(DATA SHOWN begins)

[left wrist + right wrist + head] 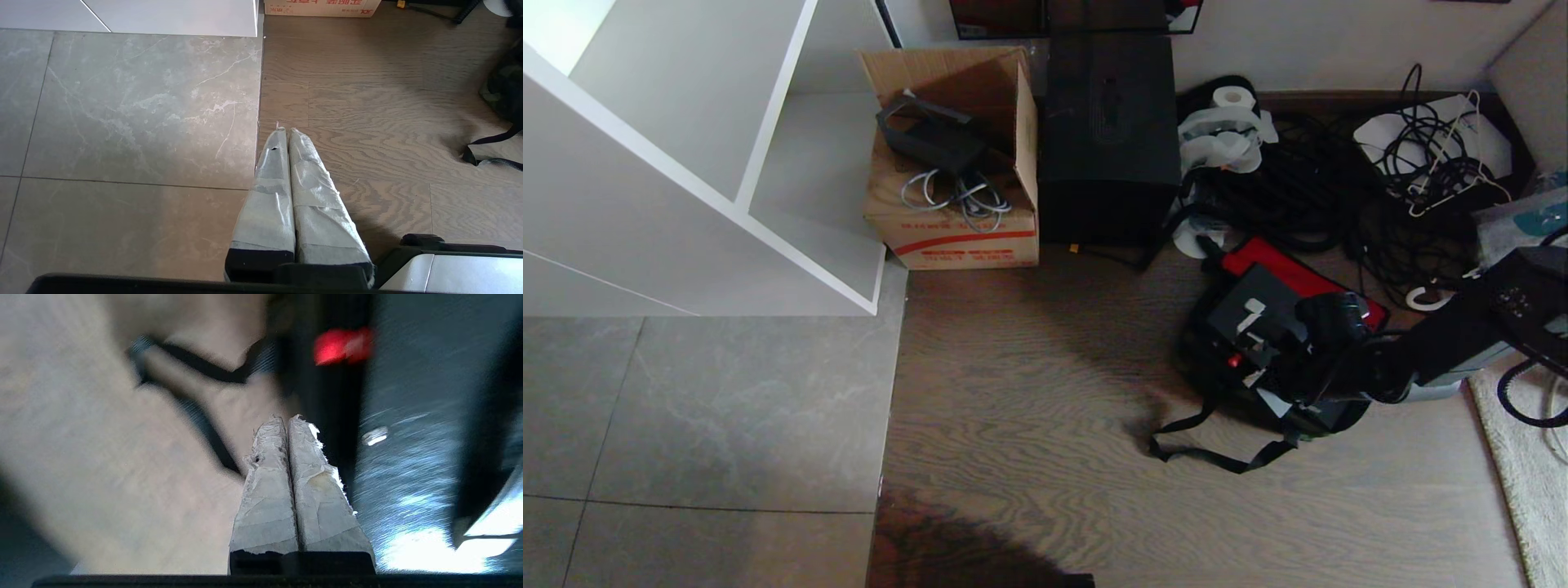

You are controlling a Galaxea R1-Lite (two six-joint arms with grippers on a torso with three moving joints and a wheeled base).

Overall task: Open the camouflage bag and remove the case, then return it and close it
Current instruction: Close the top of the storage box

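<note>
Your right hand (289, 420), fingers pressed together and holding nothing, sits over the case (1258, 314) lying in the open camouflage bag (1262, 392) on the floor at right, so either lifting out or closing remains.

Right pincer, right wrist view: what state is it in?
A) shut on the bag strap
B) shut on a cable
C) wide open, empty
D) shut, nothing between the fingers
D: the right pincer shows both taped fingers pressed together with nothing between them, beside the case.
</note>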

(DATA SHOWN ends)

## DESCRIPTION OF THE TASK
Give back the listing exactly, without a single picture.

## ANSWER TO THIS TASK
[left wrist + right wrist + head] 

You are controlling a Galaxea R1-Lite (two six-joint arms with grippers on a torso with three moving joints and a wheeled base).

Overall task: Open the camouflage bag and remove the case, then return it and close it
Current instruction: Close the top of the storage box

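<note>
Your right hand (289, 420), fingers pressed together and holding nothing, sits over the case (1258, 314) lying in the open camouflage bag (1262, 392) on the floor at right, so either lifting out or closing remains.

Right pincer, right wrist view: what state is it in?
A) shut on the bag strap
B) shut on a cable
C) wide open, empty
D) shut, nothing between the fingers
D: the right pincer shows both taped fingers pressed together with nothing between them, beside the case.
</note>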

The output above is complete as it stands.